To explore the requirement of UBXN1 for liver tumorigenesis, we transduced CRISPR/Cas9 vectors targeting Ubxn1 together with transposon plasmids expressing NRas/c-Myc or c-Myc/shp53 into C57BL/6 mice by HDTVi (Fig. 2A–H). The knockout efficiency of Ubxn1 with the designed sgRNA was confirmed prior to the experiments (Supplementary 2A). As expected, knockout of Ubxn1 significantly inhibited tumor development in these two sets of autochthonous liver tumor models, as evidenced by a decreased liver/weight ratio and increased survival in the Ubxn1-KO (sgUbxn1) group compared with those in the control (sgCon) group (Fig. 2B–D and F–H).

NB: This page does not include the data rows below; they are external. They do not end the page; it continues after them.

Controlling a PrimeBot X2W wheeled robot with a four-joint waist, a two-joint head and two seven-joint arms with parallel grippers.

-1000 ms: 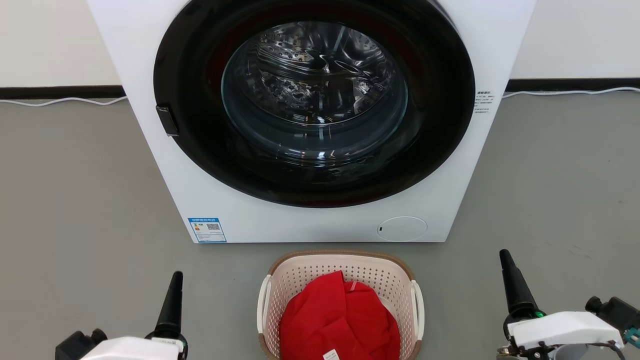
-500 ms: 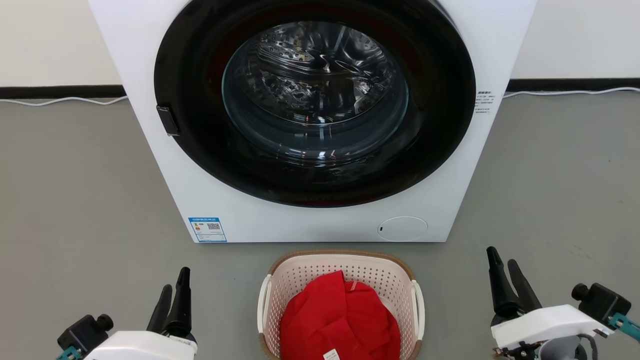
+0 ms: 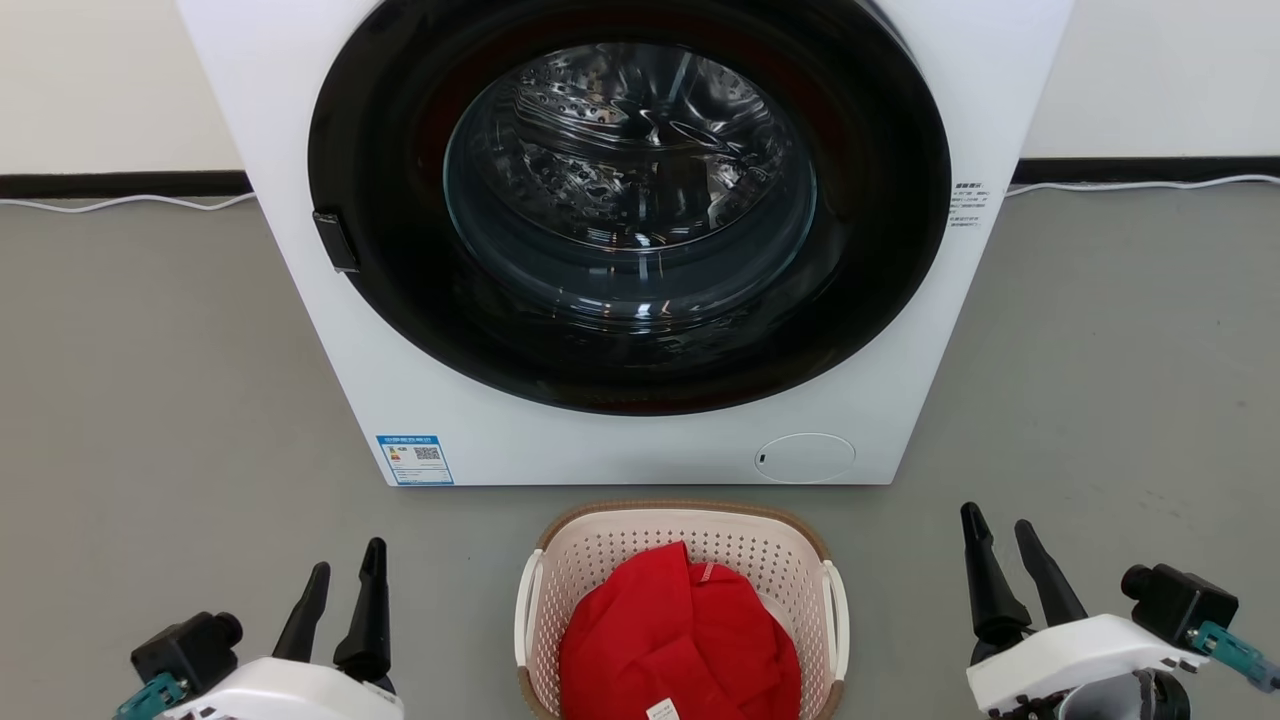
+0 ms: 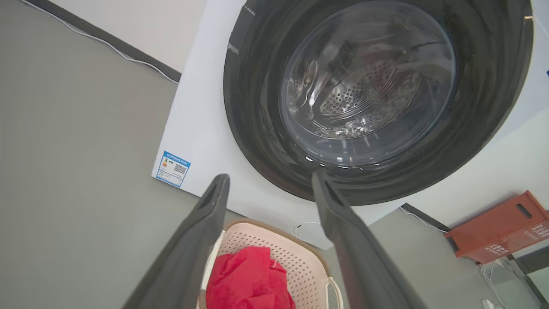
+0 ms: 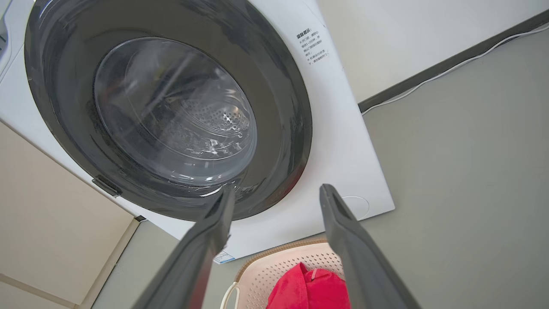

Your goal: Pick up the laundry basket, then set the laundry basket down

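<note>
At the lower centre of the head view, the small cream-white perforated plastic laundry basket (image 3: 684,507) with a brown woven-look rim is seen standing on the grey floor (image 3: 150,400). It is placed just before the white front-loading washing machine (image 3: 600,450), and a crumpled red cloth (image 3: 680,640) is heaped inside it. The left end effector (image 3: 348,557) at lower left and the right end effector (image 3: 995,517) at lower right are held moderately parted and empty, each well apart from the basket. The load is judged light, and the walls stiff but slightly flexible and smooth. The white loop handles (image 3: 524,605) at either side are judged the best holds, taken together so that tilting is avoided.
</note>
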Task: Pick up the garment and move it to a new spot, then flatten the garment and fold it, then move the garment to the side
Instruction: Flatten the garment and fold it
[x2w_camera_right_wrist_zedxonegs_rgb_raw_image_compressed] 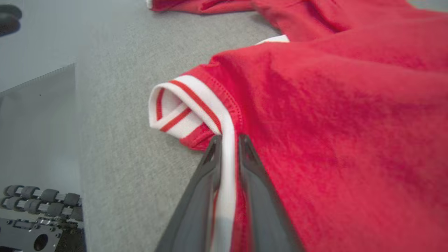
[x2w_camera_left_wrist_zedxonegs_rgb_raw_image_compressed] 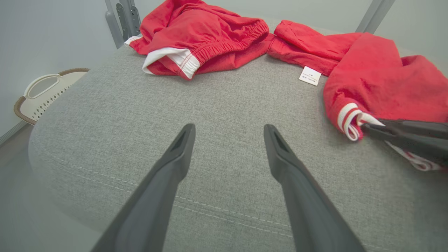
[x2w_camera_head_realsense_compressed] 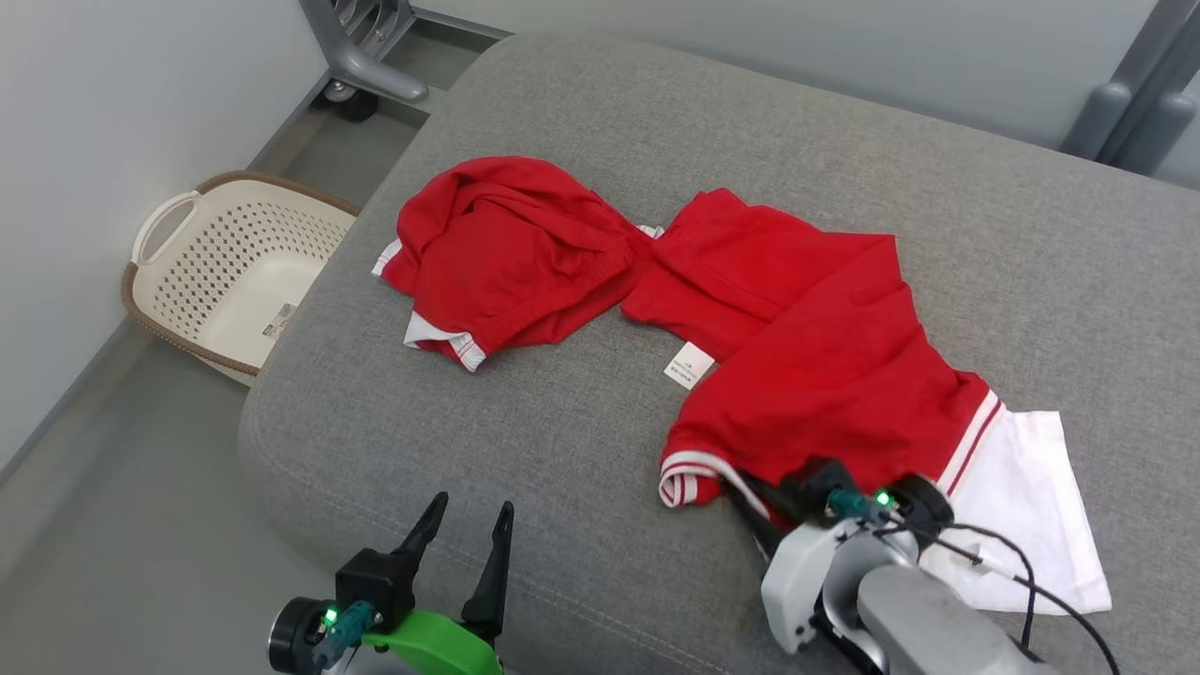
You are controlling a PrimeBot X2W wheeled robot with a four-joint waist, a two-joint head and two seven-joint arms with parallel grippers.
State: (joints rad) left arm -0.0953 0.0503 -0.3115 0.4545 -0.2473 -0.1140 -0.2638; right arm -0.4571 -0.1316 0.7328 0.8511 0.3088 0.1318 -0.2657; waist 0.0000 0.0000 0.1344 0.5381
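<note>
The red garment (x2w_camera_head_realsense_compressed: 825, 375) lay crumpled from the centre toward 4 o'clock on the grey cushion (x2w_camera_head_realsense_compressed: 581, 422). The right claw (x2w_camera_right_wrist_zedxonegs_rgb_raw_image_compressed: 227, 140) had pinched its striped hem (x2w_camera_right_wrist_zedxonegs_rgb_raw_image_compressed: 196, 101) at 5 o'clock, probably to lift it. The left claw (x2w_camera_head_realsense_compressed: 472, 508) hung wide open and empty at 7 o'clock.

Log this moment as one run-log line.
step: pick-up grasp | right gripper: jaws pinching striped cuff of red shirt | left gripper: jaws open, empty, above grey cushion | red shorts: crumpled, untouched
</note>
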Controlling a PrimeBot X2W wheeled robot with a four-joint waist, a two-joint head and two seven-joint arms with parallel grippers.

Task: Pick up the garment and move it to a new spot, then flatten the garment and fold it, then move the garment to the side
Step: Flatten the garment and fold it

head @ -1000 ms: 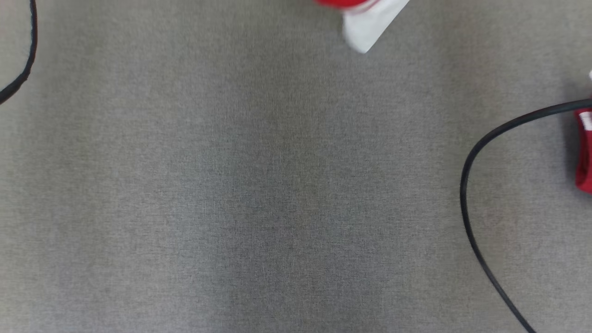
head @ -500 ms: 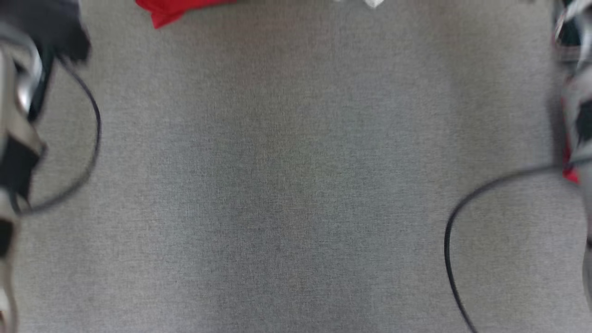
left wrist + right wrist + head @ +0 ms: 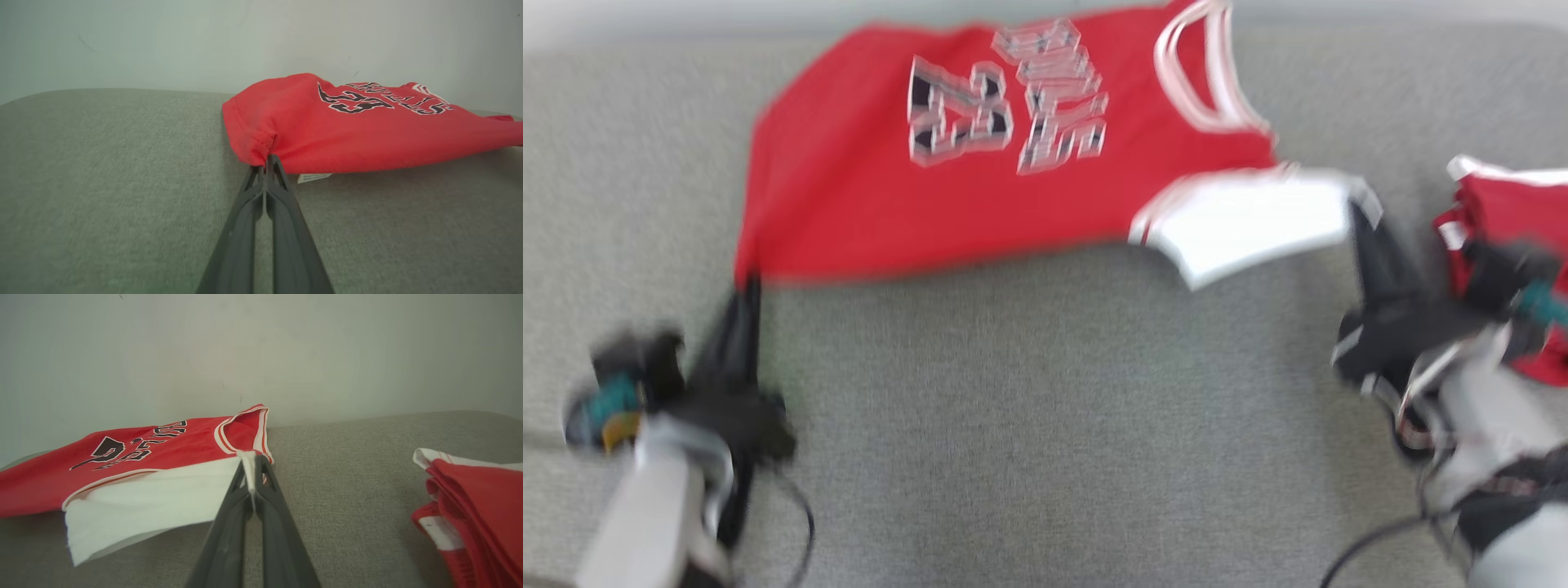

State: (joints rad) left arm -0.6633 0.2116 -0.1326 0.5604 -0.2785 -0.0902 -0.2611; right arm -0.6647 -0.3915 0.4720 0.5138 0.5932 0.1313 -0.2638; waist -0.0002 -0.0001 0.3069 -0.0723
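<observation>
The left pincer (image 3: 749, 286) sits at about 8 o'clock in the head view. Its two dark fingers are pressed together, point toward 12, and nip a corner of the red jersey (image 3: 849, 188), while the pale left forearm (image 3: 654, 514) runs down toward 7. The right pincer (image 3: 1357, 211) is at about 3 o'clock, fingers likewise clamped on the jersey's white edge and leaning toward 11, with the right forearm (image 3: 1503, 425) running down toward 4.

Blk fingers (image 3: 290, 245), pale forearm (image 3: 654, 514), teal fitting (image 3: 609, 398)
</observation>
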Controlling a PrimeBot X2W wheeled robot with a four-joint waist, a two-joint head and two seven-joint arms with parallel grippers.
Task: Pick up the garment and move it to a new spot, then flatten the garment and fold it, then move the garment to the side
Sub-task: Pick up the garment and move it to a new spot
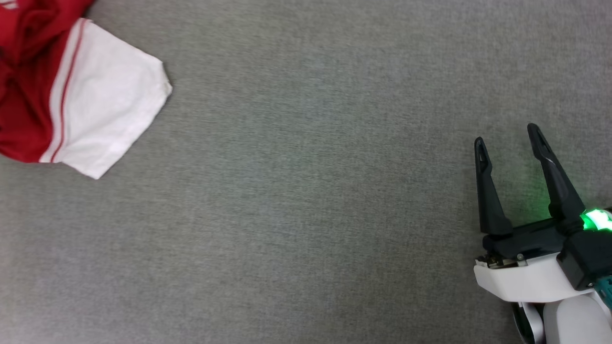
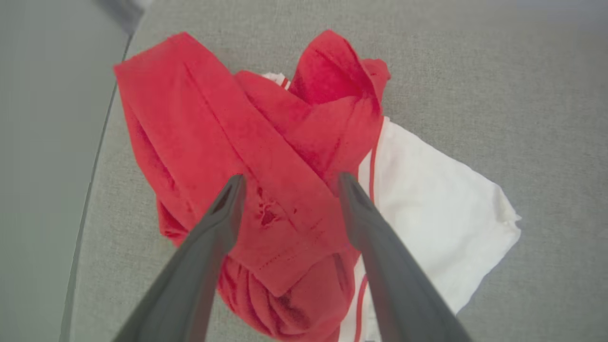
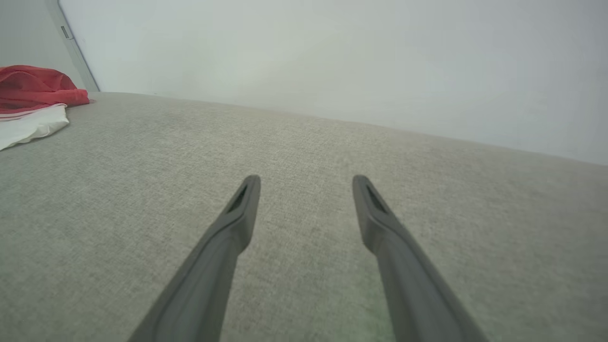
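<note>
While the right gripper (image 1: 506,134) gapes far off, the left gripper (image 2: 290,176), also spread, points at the garment (image 2: 213,118).

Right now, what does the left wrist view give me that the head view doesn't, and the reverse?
Left wrist view: the left gripper, open, poised over the crumpled red body of the garment, plus the surface edge beside it. Head view: the right gripper, open, green light lit, above the grey surface, well away from the garment. Both: the white sleeve with red stripe trim, lying on the grey surface.
</note>
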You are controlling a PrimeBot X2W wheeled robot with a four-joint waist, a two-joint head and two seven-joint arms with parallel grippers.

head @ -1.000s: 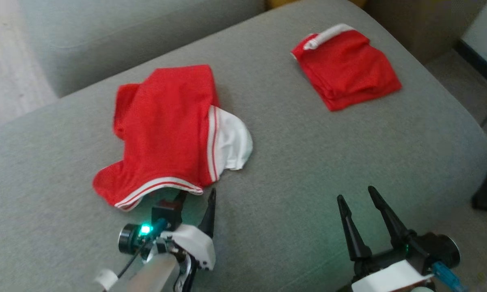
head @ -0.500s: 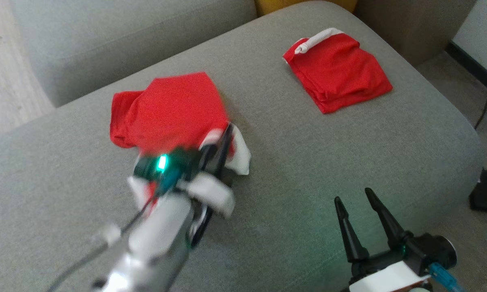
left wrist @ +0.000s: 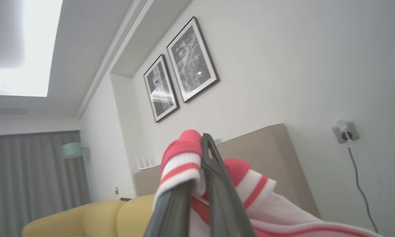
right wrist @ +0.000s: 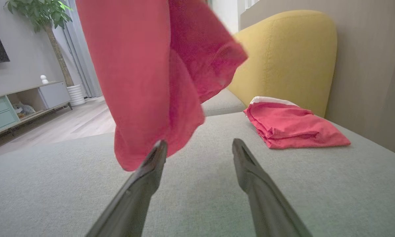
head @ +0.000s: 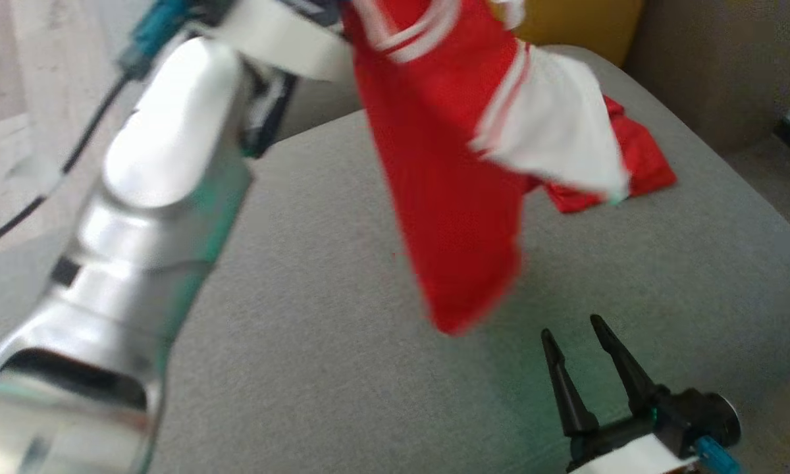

Consistent with these findings, xenograft experiments revealed substantial decreases in the volume and weight of UBXN1-knockdown human HCC tumors compared with control tumors (Fig. 2I–K). Notably, UBXN1 overexpression had the opposite effect on the growth of HCC tumors (Fig. 2L–N). Next, we investigated whether UBXN1 regulates tumor proliferation in vitro. The results showed that overexpression of UBXN1 strongly promoted the proliferation potential of tumor cells cultured under serum starvation conditions, and that knockdown of UBXN1 suppressed the proliferation of cultured PLC/PRF/5, MHCC97 H and LPC-HRas cells (Fig. 2O-P). A colony formation assay revealed similar results: knockdown of UBXN1 inhibited clonogenicity, whereas ectopic UBXN1 expression increased clonogenicity in cells cultured in serum-insufficient conditions (Supplementary 2B-C), suggesting that UBXN1 is required for liver tumor growth.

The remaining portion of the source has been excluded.